• _THE TASK_
Would you please copy every line of the material that follows, exactly as it reads?
- Opening Delimiter -
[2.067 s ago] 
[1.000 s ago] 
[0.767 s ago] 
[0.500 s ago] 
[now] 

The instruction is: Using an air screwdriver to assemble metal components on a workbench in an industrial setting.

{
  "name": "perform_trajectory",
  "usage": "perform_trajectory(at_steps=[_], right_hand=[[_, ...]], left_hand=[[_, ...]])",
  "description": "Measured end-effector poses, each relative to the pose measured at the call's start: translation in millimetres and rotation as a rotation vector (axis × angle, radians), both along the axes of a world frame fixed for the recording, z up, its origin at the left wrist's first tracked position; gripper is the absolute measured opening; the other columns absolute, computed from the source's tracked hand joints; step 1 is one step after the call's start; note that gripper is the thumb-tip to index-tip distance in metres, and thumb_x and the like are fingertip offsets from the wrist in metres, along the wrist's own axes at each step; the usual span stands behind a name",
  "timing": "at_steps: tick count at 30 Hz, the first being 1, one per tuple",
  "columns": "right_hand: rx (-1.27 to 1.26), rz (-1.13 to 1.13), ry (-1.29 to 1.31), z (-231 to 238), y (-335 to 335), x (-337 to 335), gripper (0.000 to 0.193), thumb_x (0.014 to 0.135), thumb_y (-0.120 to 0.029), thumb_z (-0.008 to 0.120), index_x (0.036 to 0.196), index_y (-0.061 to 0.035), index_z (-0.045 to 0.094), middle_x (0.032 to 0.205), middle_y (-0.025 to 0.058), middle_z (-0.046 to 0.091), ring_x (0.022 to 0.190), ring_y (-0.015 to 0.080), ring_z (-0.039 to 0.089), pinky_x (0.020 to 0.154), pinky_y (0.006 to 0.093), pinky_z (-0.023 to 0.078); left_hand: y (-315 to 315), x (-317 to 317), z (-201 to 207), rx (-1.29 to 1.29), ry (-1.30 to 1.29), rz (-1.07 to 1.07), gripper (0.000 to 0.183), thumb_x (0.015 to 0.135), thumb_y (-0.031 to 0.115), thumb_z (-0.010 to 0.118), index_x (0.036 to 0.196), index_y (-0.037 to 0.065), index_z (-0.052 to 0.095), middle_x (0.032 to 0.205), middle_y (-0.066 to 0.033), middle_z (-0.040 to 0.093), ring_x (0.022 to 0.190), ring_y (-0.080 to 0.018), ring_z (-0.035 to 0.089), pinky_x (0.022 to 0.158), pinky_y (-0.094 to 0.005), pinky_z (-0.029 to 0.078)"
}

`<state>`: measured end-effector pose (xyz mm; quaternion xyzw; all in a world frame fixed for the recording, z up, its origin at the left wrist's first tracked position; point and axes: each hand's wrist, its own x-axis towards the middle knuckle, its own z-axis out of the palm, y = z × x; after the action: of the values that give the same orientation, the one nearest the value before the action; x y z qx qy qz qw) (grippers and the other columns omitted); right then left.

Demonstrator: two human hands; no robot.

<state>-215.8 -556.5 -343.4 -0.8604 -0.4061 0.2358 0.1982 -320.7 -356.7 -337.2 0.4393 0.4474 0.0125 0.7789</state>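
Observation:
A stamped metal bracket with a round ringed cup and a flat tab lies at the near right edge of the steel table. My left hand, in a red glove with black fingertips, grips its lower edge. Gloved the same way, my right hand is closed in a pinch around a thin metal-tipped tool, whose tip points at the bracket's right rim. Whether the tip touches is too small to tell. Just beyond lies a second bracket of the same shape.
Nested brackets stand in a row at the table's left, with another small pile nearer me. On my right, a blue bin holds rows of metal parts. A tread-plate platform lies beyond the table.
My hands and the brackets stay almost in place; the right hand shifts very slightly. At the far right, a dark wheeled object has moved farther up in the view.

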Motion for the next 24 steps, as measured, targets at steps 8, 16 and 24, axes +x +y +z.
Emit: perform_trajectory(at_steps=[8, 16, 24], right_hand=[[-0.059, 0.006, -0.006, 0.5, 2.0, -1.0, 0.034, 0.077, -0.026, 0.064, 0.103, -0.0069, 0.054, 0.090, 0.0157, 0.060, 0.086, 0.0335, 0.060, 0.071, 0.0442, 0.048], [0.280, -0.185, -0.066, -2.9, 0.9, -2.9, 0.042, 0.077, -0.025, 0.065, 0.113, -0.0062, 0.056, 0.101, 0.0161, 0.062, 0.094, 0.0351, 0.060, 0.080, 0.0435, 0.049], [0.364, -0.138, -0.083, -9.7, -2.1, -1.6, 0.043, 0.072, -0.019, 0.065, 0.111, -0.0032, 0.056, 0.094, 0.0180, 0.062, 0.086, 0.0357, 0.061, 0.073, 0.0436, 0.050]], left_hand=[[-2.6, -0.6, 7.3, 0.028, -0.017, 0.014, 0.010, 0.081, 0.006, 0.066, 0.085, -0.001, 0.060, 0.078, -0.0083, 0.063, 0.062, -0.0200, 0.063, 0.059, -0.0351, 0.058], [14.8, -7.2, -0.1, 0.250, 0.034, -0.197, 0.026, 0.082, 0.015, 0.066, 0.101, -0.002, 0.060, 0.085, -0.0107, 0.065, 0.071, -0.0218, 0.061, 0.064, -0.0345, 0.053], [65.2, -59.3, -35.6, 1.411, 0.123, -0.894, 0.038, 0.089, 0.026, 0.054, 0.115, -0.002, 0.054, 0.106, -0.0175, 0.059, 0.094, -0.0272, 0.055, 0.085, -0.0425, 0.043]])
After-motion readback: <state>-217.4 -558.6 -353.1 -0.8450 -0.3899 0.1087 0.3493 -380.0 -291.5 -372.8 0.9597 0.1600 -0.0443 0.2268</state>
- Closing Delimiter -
• _ANSWER TO THIS TASK_
[2.067 s ago] 
[1.000 s ago] 
[0.767 s ago] 
[0.500 s ago] 
[now] 

The instruction is: Using an air screwdriver to assemble metal components on a workbench in an industrial setting.

{
  "name": "perform_trajectory",
  "usage": "perform_trajectory(at_steps=[_], right_hand=[[_, ...]], left_hand=[[_, ...]])",
  "description": "Measured end-effector poses, each relative to the pose measured at the call's start: translation in millimetres and rotation as a rotation vector (axis × angle, radians), both along the axes of a world frame fixed for the recording, z up, its origin at the left wrist's first tracked position; gripper is the absolute measured opening; the other columns absolute, computed from the source's tracked hand joints; step 1 is one step after the call's start; note that gripper is the thumb-tip to index-tip distance in metres, and thumb_x and the like are fingertip offsets from the wrist in metres, along the wrist's own axes at each step; the usual span stands behind a name",
  "timing": "at_steps: tick count at 30 Hz, the first being 1, one per tuple",
  "columns": "right_hand: rx (-1.27 to 1.26), rz (-1.13 to 1.13), ry (-1.29 to 1.31), z (-231 to 238), y (-335 to 335), x (-337 to 335), gripper (0.000 to 0.193), thumb_x (0.014 to 0.135), thumb_y (-0.120 to 0.029), thumb_z (-0.008 to 0.120), index_x (0.036 to 0.196), index_y (-0.061 to 0.035), index_z (-0.045 to 0.094), middle_x (0.032 to 0.205), middle_y (-0.025 to 0.058), middle_z (-0.046 to 0.091), ring_x (0.022 to 0.190), ring_y (-0.015 to 0.080), ring_z (-0.039 to 0.089), pinky_x (0.020 to 0.154), pinky_y (0.006 to 0.093), pinky_z (-0.023 to 0.078); left_hand: y (-315 to 315), x (-317 to 317), z (-201 to 207), rx (-1.29 to 1.29), ry (-1.30 to 1.29), rz (-1.07 to 1.07), gripper (0.000 to 0.183), thumb_x (0.015 to 0.135), thumb_y (-0.031 to 0.115), thumb_z (-0.010 to 0.118), index_x (0.036 to 0.196), index_y (-0.037 to 0.065), index_z (-0.052 to 0.095), middle_x (0.032 to 0.205), middle_y (-0.066 to 0.033), middle_z (-0.040 to 0.093), ring_x (0.022 to 0.190), ring_y (-0.080 to 0.018), ring_z (-0.035 to 0.089), pinky_x (0.022 to 0.158), pinky_y (-0.094 to 0.005), pinky_z (-0.029 to 0.078)"
}

`<state>`: measured end-effector pose (xyz mm; quaternion xyzw; all in a world frame fixed for the recording, z up, its origin at the left wrist's first tracked position; point and axes: each hand's wrist, its own x-axis towards the middle knuckle, its own z-axis out of the palm, y = z × x; after the action: of the values that give the same orientation, the one nearest the value before the action; x y z qx qy qz qw) (grippers and the other columns omitted); right then left.

Demonstrator: two human hands; no robot.

<state>-215.8 -556.5 -343.4 -0.8604 -0.4061 0.2358 0.1982 -320.7 -356.7 -337.2 0.4393 0.4474 0.0125 0.7789</state>
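Observation:
A stamped metal bracket with a round ringed cup and a flat tab lies at the near right edge of the steel table. My left hand, in a red glove with black fingertips, grips its lower edge. Gloved the same way, my right hand is closed in a pinch around a thin metal-tipped tool, whose tip points at the bracket's right rim. Whether the tip touches is too small to tell. Just beyond lies a second bracket of the same shape.
Nested brackets stand in a row at the table's left, with another small pile nearer me. On my right, a blue bin holds rows of metal parts. A tread-plate platform lies beyond the table.
My hands and the brackets stay almost in place; the right hand shifts very slightly. At the far right, a dark wheeled object has moved farther up in the view.
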
Motion for the next 24 steps, as measured, targets at steps 8, 16 and 24, axes +x +y +z.
Emit: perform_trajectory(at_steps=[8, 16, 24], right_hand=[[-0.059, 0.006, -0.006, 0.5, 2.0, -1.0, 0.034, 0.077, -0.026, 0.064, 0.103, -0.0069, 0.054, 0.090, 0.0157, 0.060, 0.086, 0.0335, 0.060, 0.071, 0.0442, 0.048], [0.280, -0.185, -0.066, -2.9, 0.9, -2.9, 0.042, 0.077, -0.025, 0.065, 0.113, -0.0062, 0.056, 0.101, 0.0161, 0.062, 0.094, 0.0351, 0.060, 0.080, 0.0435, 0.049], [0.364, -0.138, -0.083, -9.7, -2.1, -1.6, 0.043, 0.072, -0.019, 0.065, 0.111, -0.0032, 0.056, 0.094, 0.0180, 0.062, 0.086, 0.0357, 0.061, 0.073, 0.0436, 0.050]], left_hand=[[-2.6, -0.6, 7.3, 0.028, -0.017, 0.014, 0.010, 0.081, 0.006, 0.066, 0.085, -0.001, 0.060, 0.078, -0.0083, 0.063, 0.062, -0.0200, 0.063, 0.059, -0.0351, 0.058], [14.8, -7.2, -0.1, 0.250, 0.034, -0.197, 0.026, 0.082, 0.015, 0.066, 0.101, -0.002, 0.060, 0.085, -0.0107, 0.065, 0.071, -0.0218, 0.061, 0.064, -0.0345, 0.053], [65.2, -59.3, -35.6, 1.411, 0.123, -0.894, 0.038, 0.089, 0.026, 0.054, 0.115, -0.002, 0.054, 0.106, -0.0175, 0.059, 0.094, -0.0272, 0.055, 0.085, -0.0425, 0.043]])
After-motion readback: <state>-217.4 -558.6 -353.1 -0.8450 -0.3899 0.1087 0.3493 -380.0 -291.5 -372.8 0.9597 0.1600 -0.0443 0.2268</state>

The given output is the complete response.